NAF is not supposed to be taking consumer cases per the MN AG consent decree.

AAA and JAMS have minimum consumer rules indicating arbitration has to take place in hometown or home Federal district of consumer.

In my consumer experience, (15 consumer arbitration cases in both JAMS and AAA) JAMS and AAA will analyze the clause and force the business to waive this provision to arbitrate in Arizona. If business refuses to adhere to minimum consumer protocols, JAMS and AAA will REFUSE to arbitrate.

Court rulings sem clear when the arbitration companies mentioned in the contract refuse to arbitrate...clause is unable to be enforced.

All consumer lawyer has to do is initiate the arbitration, (preferably with JAMS) send in the clause, and let the forum do the work in forcing business to comply with consumer protocols.

If we are not dealing with the big 3 arbitration forums in this particular contract, then I agree with the oputrage here, because the lessor known forums have not adopted these important consumer protections.

Kevin Scheunemann
Kewaskum, WI

Kevin Scheuneman

When I say "preferably JAMS", I want to clarify.

Under JAMS minimum consumer Protocols, consumer is only responsible for $250 in arbitration fees, and JAMS could give a fee waiver for that. Business gets the rest of the arbitration bill past $250.

A very simple JAMS arbitration under consumer rules can easily cost business $10,000. Arbitrators charge $600-$800 per hour. Sometimes arbitrations can cosrt business six figures easily.

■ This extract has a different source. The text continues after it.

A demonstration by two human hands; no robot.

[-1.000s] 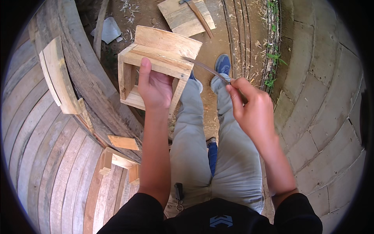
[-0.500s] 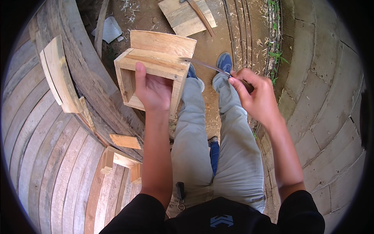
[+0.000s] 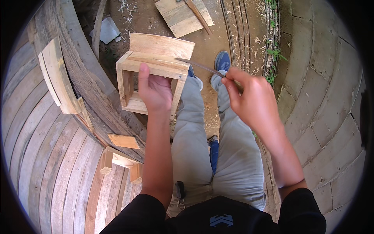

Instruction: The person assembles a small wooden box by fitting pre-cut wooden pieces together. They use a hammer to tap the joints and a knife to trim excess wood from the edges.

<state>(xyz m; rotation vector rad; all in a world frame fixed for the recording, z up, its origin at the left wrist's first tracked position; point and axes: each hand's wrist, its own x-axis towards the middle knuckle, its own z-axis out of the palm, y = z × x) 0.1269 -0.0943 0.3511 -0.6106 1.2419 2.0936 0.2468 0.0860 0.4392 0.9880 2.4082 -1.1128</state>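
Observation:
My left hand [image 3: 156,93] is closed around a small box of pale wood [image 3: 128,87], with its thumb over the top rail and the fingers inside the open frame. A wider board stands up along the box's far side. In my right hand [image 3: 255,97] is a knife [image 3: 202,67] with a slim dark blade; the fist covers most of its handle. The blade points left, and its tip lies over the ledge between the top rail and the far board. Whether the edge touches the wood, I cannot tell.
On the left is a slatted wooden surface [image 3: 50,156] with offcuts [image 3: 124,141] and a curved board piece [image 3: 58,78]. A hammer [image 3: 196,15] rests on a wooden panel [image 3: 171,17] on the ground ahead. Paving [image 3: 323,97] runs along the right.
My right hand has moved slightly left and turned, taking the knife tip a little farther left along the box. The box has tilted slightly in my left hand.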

This business wants arbitration, if JAMS is an option, I'd give it to them!

JAMS will be a very prohibitive litigation cost prospect for business here if its a contract option.

Consumer should sieze the JAMS option here.

Apologize for my mediocre spelling in previous post.

Kevin Scheunemann
Kewaskum, WI

Paul Bland

I agree that the distant forum issue is not present with AAA or JAMS. A big part of my practice is having consumers or consumer lawyers show me arbitration clauses and ask for my advice as to if and how they might be challenged. My experience, which admittedly is anecdotal and not scientific, but from a fairly large sample, suggests that many smaller market players are moving away from AAA (and very few of them use JAMS). I see more and more small lenders, credit repair organizations, and similar entities using arbitration firms with vague names and vague websites, about whom no one seems to know anything. This isn't an issue with major corporations like Citibank or AT&T or whatnot, but for smaller players, I am seeing more provisions that would have been struck down by most courts just a few years ago. Distant forum provisions, loser pays clauses, limitations on damages and attorneys' fees -- these had been disappearing from arbitration clauses a few years ago, and in the wake of the Rent-A-Center case my strong impression is that a growing number of smaller corporations are feeling adventurous and emboldened to use plainly terms.